→ WHAT YOU SHOULD DO: With the images removed, transcribe the listing that follows exactly.

-------- DATA EXTRACT --------

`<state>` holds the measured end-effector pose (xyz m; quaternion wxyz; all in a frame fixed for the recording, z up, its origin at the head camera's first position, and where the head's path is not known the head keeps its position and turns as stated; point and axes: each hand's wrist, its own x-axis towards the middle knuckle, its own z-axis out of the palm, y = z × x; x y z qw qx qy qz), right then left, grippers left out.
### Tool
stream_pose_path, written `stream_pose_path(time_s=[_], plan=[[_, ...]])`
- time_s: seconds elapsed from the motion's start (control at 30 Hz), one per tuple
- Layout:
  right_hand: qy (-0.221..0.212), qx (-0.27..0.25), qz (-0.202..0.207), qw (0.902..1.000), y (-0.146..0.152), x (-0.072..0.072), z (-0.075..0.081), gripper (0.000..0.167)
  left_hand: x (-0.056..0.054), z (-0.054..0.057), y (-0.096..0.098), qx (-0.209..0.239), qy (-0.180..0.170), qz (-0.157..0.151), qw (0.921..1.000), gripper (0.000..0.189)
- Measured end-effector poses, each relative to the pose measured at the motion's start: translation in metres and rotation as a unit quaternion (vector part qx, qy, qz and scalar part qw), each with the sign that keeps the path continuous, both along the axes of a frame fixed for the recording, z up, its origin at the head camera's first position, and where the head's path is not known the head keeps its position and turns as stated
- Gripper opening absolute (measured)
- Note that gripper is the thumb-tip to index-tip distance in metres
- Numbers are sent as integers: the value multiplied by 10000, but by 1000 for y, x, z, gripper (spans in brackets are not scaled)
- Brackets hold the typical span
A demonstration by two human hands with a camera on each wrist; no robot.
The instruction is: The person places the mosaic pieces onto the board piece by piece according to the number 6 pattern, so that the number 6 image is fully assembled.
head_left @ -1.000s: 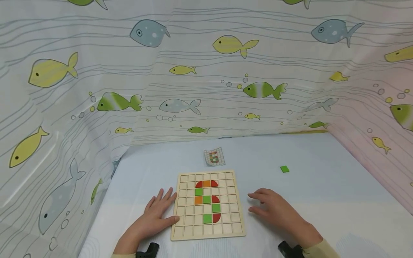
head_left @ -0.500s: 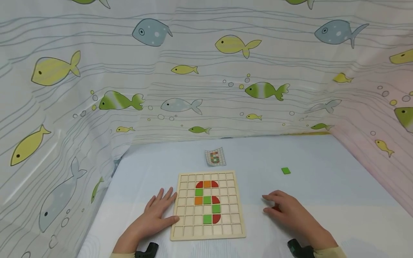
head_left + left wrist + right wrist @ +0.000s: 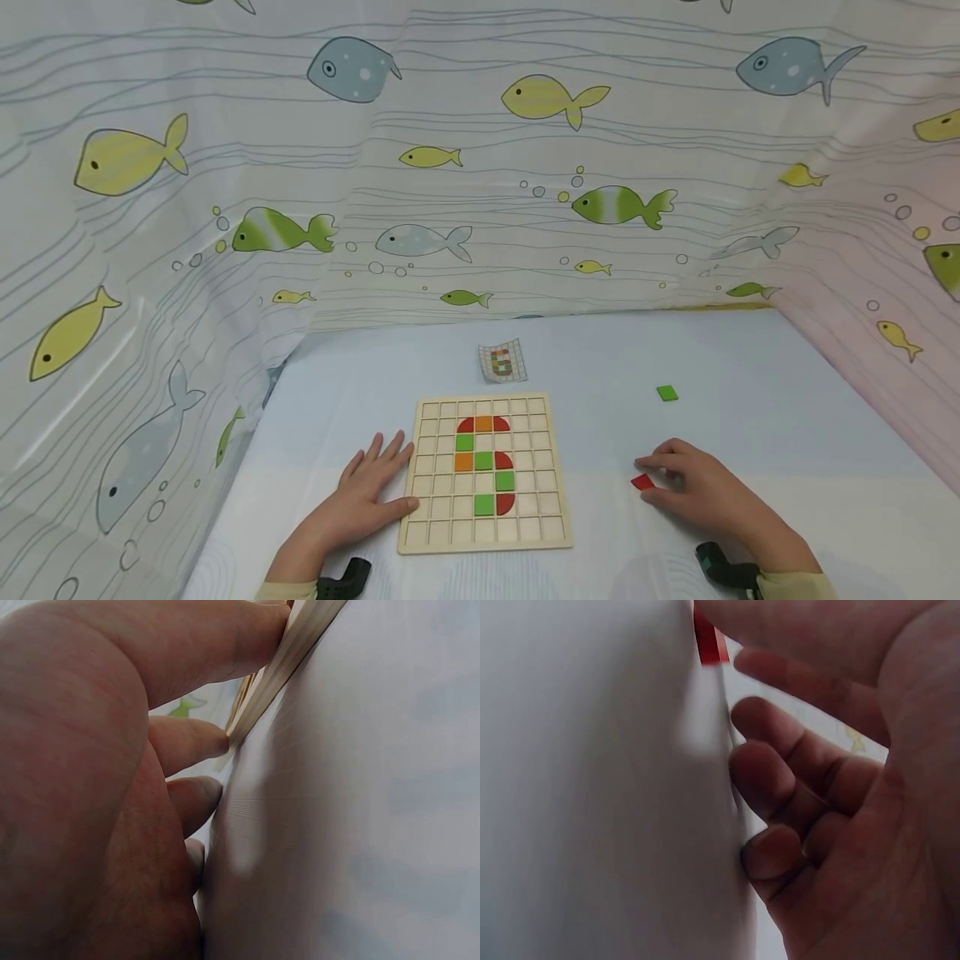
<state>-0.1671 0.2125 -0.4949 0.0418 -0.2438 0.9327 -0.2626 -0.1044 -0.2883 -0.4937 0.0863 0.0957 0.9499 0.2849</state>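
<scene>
My left hand [image 3: 367,487] lies spread at the left side of the wooden grid board [image 3: 442,533], thumb on its rim and fingertips along its edge. The left wrist view shows the thumb [image 3: 225,645] touching the board's side [image 3: 274,671]. My right hand [image 3: 697,487] is low over the table, right of the board. Its thumb tip is right at a small red tile [image 3: 641,482] lying on the table; the forefinger is apart from it. In the right wrist view the red tile [image 3: 709,637] shows by the thumb, with the other fingers loosely bent.
In the board sit several red rounded tiles [image 3: 504,504], green squares [image 3: 484,505] and orange squares [image 3: 483,424]. A loose green tile [image 3: 667,392] lies farther back on the right. Behind the board is a paper pattern card [image 3: 502,361]. Fish-printed curtains [image 3: 420,242] surround the table.
My right hand has moved right, away from the board, uncovering the red tile that was mostly hidden beneath it. The left hand has stayed at the board's edge.
</scene>
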Motion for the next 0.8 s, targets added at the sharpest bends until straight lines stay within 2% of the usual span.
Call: stream_pose_path(time_s=[0.33,0.67,0.8], plan=[[148,-242,462,9985,8,-1,-4,22,0,1,0,71,-8,-66,10000,84],[521,-355,395,9972,-1,-1,-9,11,1,1,-1,-2,-159,41,9999,84],[595,-271,306,9974,-7,-1,-6,14,2,3,0,62,-156,55,9998,84]])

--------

→ EXPECTED ANSWER:
`<state>` holds the measured end-effector pose (xyz m; quaternion wxyz; all in a frame fixed for the recording, z up, its origin at the head camera's first position, and where the head's path is not known the head keeps its position and turns as stated; point and axes: each hand's wrist, its own x-axis towards the middle knuckle, its own z-axis out of the palm, y = z × x; x y z qw qx qy qz), right then left, grippers left out.
### Tool
stream_pose_path, written `stream_pose_path(time_s=[_], plan=[[_, ...]])`
- time_s: seconds elapsed from the motion's start (control at 30 Hz), one per tuple
- Layout:
  right_hand: qy (-0.221..0.212), qx (-0.27..0.25), qz (-0.202..0.207), qw (0.902..1.000), y (-0.146..0.152), x (-0.072..0.072), z (-0.075..0.081), gripper (0.000..0.167)
  left_hand: x (-0.056..0.054), z (-0.054..0.057), y (-0.096..0.098), qx (-0.209..0.239), qy (-0.180..0.170), qz (-0.157..0.151), qw (0.921..1.000), gripper (0.000..0.189)
- Measured end-effector poses, each relative to the pose measured at the motion's start: translation in metres and rotation as a unit quaternion (vector part qx, qy, qz and scalar part qw), each with the sign that keeps the path continuous, both along the axes of a frame fixed for the recording, z up, its origin at the head camera's first position, and where the head's path is not known the head keeps its position and turns as stated
- Gripper opening absolute (measured)
- Note that gripper is the thumb-tip to index-tip distance in metres
- Numbers are sent as integers: the value multiplied by 10000, but by 1000 for y, x, z, gripper (spans in brackets are not scaled)
- Brackets hold the typical span
A demonstration by two human hands with a camera on each wrist; no robot.
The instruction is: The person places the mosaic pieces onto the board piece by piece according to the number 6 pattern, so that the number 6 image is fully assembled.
head_left @ -1.000s: 
head_left @ -0.500s: 
head_left + left wrist + right wrist @ +0.000s: 
<state>-0.1671 0.2125 -0.4949 0.0418 -0.2438 0.9327 -0.2626 -0.1044 -0.2883 -0.4937 0.0863 0.0957 0.9499 0.2849</state>
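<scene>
My left hand [image 3: 367,487] lies spread at the left side of the wooden grid board [image 3: 442,533], thumb on its rim and fingertips along its edge. The left wrist view shows the thumb [image 3: 225,645] touching the board's side [image 3: 274,671]. My right hand [image 3: 697,487] is low over the table, right of the board. Its thumb tip is right at a small red tile [image 3: 641,482] lying on the table; the forefinger is apart from it. In the right wrist view the red tile [image 3: 709,637] shows by the thumb, with the other fingers loosely bent.
In the board sit several red rounded tiles [image 3: 504,504], green squares [image 3: 484,505] and orange squares [image 3: 483,424]. A loose green tile [image 3: 667,392] lies farther back on the right. Behind the board is a paper pattern card [image 3: 502,361]. Fish-printed curtains [image 3: 420,242] surround the table.
My right hand has moved right, away from the board, uncovering the red tile that was mostly hidden beneath it. The left hand has stayed at the board's edge.
</scene>
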Motion for the next 0.8 s, targets added at the sharpest bends until straight lines stay within 2% of the usual span.
Call: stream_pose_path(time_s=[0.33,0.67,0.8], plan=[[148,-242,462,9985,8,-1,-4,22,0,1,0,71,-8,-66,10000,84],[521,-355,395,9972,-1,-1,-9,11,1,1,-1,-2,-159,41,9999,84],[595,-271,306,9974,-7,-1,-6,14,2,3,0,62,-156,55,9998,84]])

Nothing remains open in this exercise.